| Description of the task |
Taking the first line of the listing as the start and the line containing "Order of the" as the end, reproduce everything in between exactly, both ends included.

| Provided data |

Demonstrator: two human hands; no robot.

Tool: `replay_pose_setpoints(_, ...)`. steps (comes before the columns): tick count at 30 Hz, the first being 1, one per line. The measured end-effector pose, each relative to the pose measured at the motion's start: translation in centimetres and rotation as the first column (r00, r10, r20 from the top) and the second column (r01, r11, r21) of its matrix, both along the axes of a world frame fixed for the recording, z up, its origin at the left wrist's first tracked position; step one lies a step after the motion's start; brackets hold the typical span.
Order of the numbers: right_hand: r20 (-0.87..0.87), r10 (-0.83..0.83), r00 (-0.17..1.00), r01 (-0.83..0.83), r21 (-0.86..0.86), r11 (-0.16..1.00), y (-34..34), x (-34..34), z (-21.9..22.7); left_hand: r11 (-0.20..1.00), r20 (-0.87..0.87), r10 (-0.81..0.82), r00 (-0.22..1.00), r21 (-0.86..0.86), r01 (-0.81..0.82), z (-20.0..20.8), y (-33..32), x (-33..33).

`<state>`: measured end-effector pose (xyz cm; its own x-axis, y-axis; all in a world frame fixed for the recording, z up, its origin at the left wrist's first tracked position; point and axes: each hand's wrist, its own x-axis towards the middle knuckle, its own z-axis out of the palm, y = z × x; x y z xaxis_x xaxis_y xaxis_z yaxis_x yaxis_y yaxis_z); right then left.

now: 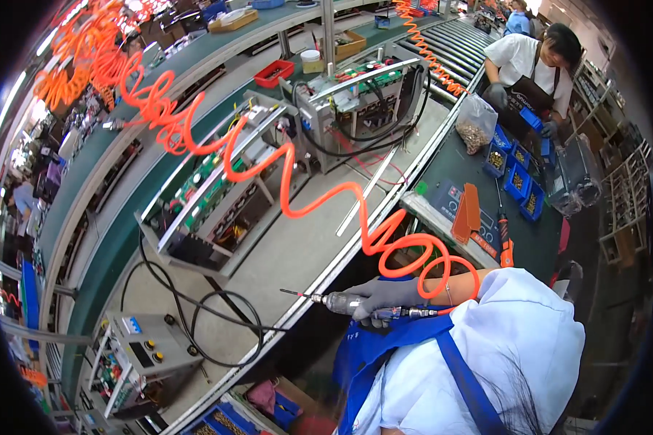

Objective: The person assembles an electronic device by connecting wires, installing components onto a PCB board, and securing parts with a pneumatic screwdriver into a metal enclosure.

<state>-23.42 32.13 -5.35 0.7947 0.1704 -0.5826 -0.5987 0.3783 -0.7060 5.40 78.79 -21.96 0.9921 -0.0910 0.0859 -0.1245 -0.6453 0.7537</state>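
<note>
right hand (384, 293): gray glove, fingers wrapped tight round the pneumatic screwdriver (355, 304) — orange coiled air hose (319, 196) trailing
left hand: can't spot it

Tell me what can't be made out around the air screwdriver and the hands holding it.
- Left hand: not seen in the head view; white sleeve and blue apron fill that corner.
- Right hand: gloved, fingertips hidden behind the pneumatic screwdriver.
- Screwdriver bit tip: too thin to tell its type.
- Orange coiled hose: far end lost in the glare at the rim.

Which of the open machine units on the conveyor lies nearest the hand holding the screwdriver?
The middle unit, open-topped with green boards, lies nearest the hand; the others sit farther along.
</note>
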Motion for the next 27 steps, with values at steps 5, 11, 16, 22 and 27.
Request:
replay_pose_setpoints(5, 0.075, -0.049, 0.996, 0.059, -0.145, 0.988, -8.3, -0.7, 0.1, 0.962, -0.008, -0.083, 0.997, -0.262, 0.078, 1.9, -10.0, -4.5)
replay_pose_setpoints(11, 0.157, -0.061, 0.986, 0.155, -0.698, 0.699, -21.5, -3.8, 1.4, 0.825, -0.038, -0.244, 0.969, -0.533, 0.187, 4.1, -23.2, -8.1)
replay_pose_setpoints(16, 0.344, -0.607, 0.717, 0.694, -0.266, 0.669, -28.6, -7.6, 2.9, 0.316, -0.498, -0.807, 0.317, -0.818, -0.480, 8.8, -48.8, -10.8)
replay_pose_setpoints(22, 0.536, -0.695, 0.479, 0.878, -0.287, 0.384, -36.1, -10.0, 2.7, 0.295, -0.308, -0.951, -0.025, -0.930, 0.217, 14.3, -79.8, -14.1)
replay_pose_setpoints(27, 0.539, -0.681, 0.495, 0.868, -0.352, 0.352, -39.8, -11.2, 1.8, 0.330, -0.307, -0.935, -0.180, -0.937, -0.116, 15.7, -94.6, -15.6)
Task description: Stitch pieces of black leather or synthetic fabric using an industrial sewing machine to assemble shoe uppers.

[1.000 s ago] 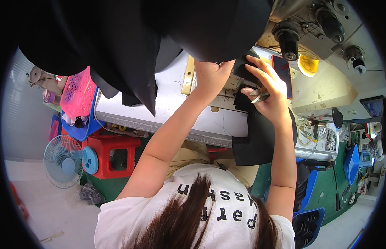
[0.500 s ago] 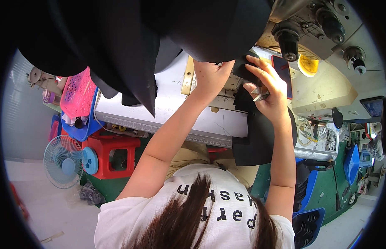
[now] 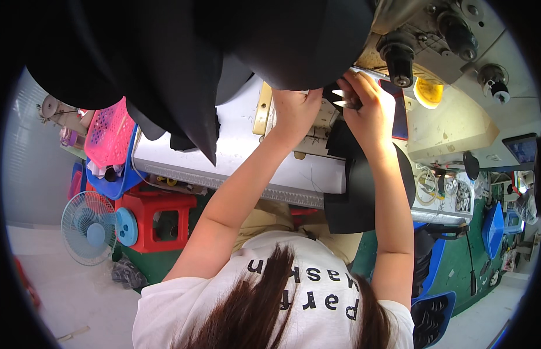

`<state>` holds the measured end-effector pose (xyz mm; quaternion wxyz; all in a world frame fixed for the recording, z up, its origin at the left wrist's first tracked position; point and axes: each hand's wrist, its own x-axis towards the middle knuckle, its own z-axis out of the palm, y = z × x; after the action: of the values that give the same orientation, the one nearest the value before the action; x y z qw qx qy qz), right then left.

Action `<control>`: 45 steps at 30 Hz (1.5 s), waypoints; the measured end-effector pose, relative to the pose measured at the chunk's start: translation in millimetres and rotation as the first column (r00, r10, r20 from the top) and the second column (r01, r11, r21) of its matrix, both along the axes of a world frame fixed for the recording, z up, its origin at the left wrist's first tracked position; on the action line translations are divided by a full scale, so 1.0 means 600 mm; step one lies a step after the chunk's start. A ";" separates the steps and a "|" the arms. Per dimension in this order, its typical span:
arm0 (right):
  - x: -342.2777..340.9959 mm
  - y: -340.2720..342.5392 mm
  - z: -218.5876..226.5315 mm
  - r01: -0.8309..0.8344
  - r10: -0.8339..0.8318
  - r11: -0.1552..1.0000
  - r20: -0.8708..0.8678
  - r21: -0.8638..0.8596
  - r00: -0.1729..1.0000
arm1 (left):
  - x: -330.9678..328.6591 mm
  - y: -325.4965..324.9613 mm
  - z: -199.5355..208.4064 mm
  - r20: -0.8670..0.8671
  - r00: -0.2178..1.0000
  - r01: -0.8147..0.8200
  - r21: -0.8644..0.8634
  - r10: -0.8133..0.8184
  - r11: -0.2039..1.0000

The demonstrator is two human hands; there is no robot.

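Observation:
My right hand (image 3: 370, 107) is closed around small metal thread snips (image 3: 347, 103), whose pointed tips stick out to the left. Its fingers are bent close to the edge of a large dark shape that covers the top of the view. A black sheet piece (image 3: 363, 192) hangs over the table's front edge below the right wrist. My left hand (image 3: 295, 113) reaches under the dark shape beside the sewing machine bed, and its fingertips are hidden there. What the left fingers touch cannot be seen.
The sewing machine head (image 3: 421, 52) with thread knobs stands at upper right, near a yellow round dish (image 3: 428, 92) and a phone (image 3: 400, 110). Left are a pink basket (image 3: 109, 132), a red stool (image 3: 163, 221) and a fan (image 3: 90, 227). A ruler strip (image 3: 247, 185) runs along the table's front edge.
The right hand has moved slightly left and up; its fingers, earlier spread on the black piece, are now curled in. The snips' tips have shifted up and left. The left hand has hardly moved.

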<state>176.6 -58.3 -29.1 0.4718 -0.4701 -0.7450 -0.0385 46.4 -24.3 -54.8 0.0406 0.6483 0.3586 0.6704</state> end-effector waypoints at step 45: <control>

| Exercise solution |
Demonstrator: two human hands; no robot.

Tool: `replay_pose_setpoints(_, ...)`. steps (comes before the columns): tick count at 30 Hz, the first being 1, one per line. The measured end-effector pose, each relative to the pose measured at the motion's start: translation in centimetres and rotation as the first column (r00, r10, r20 from the top) and the second column (r01, r11, r21) of its matrix, both along the axes of a world frame fixed for the recording, z up, its origin at the left wrist's first tracked position; step one lies a step after the motion's start; brackets hold the typical span.
Order of the numbers: right_hand: r20 (-0.87..0.87), r10 (-0.83..0.83), r00 (-0.17..1.00), r01 (-0.83..0.83), r21 (-0.86..0.86), r11 (-0.16..1.00), y (-34..34), x (-34..34), z (-21.9..22.7); left_hand: r11 (-0.20..1.00), r20 (-0.87..0.87), r10 (-0.81..0.82), r00 (-0.22..1.00), r21 (-0.86..0.86), r01 (-0.81..0.82), z (-20.0..20.8), y (-33..32), x (-33..33).

No additional output will be given.